Di Dianne Christensen | Aggiornato il 30 agosto 2022
I coefficienti beta sono una pietra angolare della moderna teoria del portafoglio, derivata dal Capital Asset Pricing Model (CAPM). Quantificano il rischio sistematico di un asset rispetto al mercato più ampio, offrendo agli investitori un parametro conciso per valutare la volatilità e il potenziale rendimento.
Un beta pari a 1 indica che il prezzo del titolo si muove di pari passo con il benchmark di mercato. Ad esempio, se il mercato aumenta del 2%, anche un titolo beta-1 salirebbe di circa il 2%, assumendo che tutto il resto sia uguale.
Valori di beta superiori a 1 segnalano una maggiore sensibilità alle oscillazioni del mercato.

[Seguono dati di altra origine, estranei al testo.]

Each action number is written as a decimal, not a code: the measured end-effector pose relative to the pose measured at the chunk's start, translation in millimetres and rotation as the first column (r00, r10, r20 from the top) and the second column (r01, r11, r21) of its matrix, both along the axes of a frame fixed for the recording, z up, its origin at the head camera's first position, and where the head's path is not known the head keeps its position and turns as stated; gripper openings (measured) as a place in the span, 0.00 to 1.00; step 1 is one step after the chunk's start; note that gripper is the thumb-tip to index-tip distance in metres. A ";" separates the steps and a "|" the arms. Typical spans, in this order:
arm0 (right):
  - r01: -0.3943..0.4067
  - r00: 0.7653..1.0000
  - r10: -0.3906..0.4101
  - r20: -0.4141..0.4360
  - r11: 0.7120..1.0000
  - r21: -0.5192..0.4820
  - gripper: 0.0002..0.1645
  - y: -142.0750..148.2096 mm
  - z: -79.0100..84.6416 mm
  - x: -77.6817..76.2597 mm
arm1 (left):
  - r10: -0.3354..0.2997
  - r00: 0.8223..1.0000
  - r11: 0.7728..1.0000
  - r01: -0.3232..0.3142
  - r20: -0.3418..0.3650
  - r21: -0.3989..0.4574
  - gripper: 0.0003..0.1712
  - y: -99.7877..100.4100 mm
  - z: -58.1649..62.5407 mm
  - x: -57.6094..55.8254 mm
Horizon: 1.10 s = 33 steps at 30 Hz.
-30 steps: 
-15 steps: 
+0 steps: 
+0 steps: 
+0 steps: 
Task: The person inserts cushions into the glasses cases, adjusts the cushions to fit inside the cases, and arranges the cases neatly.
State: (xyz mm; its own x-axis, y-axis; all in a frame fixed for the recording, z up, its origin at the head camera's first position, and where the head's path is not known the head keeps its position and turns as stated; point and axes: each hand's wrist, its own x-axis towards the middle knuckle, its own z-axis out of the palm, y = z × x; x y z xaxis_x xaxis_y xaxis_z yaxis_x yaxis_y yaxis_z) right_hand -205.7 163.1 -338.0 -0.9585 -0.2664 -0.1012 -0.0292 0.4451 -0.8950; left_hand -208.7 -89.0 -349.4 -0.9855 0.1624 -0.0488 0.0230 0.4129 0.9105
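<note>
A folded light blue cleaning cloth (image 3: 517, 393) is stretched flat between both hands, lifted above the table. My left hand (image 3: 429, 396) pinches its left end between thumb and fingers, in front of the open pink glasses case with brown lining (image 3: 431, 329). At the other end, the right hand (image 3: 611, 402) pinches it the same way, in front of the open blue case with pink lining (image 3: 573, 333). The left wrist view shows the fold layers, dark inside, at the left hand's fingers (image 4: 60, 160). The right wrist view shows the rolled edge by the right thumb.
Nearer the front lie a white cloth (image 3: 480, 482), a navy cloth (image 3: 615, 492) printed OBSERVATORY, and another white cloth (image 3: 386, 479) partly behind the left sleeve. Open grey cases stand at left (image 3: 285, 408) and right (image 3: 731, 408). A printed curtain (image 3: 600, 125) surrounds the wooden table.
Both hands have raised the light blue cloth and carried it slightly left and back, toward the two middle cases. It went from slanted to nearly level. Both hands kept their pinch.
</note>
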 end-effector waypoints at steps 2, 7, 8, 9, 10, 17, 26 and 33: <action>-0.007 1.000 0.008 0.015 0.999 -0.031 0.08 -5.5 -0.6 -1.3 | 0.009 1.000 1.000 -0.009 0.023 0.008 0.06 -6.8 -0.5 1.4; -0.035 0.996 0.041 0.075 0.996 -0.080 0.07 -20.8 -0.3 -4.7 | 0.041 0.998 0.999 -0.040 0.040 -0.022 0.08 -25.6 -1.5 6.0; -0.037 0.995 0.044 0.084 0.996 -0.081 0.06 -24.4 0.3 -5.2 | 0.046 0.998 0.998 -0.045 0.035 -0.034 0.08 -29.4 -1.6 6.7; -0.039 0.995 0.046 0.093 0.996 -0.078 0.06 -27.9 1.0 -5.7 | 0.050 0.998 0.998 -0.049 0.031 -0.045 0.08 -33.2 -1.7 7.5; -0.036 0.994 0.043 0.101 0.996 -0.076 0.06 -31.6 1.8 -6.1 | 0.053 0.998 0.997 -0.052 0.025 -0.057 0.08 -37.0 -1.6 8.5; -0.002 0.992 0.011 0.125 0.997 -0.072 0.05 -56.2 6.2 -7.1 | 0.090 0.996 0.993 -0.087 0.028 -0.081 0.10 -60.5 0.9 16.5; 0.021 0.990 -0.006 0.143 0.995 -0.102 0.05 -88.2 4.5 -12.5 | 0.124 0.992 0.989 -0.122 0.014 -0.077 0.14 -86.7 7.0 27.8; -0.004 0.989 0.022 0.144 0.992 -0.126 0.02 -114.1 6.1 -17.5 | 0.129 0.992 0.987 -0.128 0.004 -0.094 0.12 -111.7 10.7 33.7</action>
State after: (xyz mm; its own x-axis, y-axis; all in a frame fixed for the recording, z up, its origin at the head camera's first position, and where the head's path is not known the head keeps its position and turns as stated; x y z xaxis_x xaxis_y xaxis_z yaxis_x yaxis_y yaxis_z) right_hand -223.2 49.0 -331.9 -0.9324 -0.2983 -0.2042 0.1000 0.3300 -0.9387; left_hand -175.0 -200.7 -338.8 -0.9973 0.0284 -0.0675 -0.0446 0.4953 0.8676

Tali asset tendono ad amplificare i movimenti del mercato:un rialzo dell’1% nel mercato potrebbe tradursi in un aumento dell’1,5% o del 2% del titolo, a seconda del suo beta. Sebbene un beta più elevato possa portare a guadagni enormi, introduce anche un rischio elevato.
Negli Stati Uniti, il beta è quasi sempre confrontato con l’indice S&P500. Un titolo che si muove del 5% per ogni variazione dell’1% nell’S&P500 comporta un beta di 5, indicando un’estrema volatilità. Gli investitori che utilizzano questo parametro dovrebbero valutare il potenziale rialzo rispetto al profilo di rischio più elevato.
I coefficienti beta forniscono un'istantanea del rischio legato al mercato, ma non dovrebbero essere trattati come una sfera di cristallo per le performance future.